Lucy clung to Nick as if he were the only solid thing in the world. “Were they hurt, then?” Her voice sounded small in her own ears. She despised it when her voice sounded small.
“The Selkirks? No.”
“Not the Selkirks. The people.”
“Which people?”
“Any of them.”
He hesitated. Dear God, it was worse than she’d feared. “Are there dead? How many injured?” She wanted to pound his chest, to force him to tell her, but she doubted Nick would respond to such measures, and she was too weak to hit him properly.
“Two dead. A boy and one of the speakers who got tangled in the bunting and fell from the platform.” The platform to which she’d been determinedly moving, Lucy thought, choking back tears.
“And injured?”
“A great number.”
It seemed unreal. A thing not to be believed. They had planned so carefully. The soldiers had acted without provocation, she was sure of it. The mere threat of the common people assembled sent Sidmouth and his ilk into panic. But how had the Home Secretary known? He would never act on mere rumor.
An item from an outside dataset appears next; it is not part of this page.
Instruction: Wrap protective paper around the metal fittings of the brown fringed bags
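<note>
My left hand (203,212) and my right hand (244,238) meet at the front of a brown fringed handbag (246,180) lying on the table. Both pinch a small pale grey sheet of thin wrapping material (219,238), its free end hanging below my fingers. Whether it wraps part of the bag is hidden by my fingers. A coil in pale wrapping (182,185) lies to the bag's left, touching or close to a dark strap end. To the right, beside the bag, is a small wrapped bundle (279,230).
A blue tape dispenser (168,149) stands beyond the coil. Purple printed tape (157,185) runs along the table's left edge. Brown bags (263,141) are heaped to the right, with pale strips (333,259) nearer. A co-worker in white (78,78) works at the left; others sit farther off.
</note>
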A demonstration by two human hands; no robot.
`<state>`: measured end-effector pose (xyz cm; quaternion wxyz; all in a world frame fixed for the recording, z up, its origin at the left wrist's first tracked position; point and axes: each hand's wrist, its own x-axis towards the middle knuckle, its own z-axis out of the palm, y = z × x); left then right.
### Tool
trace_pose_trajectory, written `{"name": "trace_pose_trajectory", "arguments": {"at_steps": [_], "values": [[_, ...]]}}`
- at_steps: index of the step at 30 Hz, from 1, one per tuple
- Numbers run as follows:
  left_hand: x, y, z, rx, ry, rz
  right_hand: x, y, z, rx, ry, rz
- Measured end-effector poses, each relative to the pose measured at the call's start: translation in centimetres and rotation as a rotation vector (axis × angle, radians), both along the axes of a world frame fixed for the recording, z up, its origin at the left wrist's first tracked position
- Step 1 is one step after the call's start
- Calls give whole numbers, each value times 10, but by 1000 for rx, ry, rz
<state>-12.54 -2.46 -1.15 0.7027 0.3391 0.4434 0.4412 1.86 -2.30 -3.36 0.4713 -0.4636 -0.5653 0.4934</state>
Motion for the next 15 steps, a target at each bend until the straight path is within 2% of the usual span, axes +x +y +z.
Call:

Someone, someone creditable, had communicated the reformers’ plans to Whitehall.
Lucy dropped her fingers from Nick’s shoulders and stepped back, willing strength into her limbs. “At least now you see the justice of my cause.” She had wanted to win the wager with Nick, but never would she have imagined proving victorious in such a horrible manner. “A terrible price to pay to win a mere wager, but at least some good may come of it,” she said, wiping her eyes with the back of her hand. “The men of England must return home and wait for justice another day, but their brothers in Santadorra will join the ranks of voting men.”
Nick dropped his arms, and Lucy missed the warmth of his embrace keenly. “What are you assuming, princess? That the irresponsible actions of a company of soldiers will change my views? Surely I’ve shown myself more steadfast than that.”
Cold enveloped her, sending chills through her chest and down her limbs. She clutched the coverlet more tightly about her.
“When soldiers attack their own citizenry without provocation, then it is indeed time for reform. Even you cannot argue that point.”
He arched a brow. “Without provocation? A thousand men assemble in a town to demand the repeal of established law, and that is not cause for the government to worry? After what happened to the aristocracy in France, it is only prudent.”
Lucy could hardly believe her ears. “You have not changed your mind, then?”
He shook his head. “I have not, and tomorrow we will wed as our bargain decrees.”
White-hot fury ripped through her. “I will not marry you, Nick. I will maintain my betrothal to Mr. Whippet.”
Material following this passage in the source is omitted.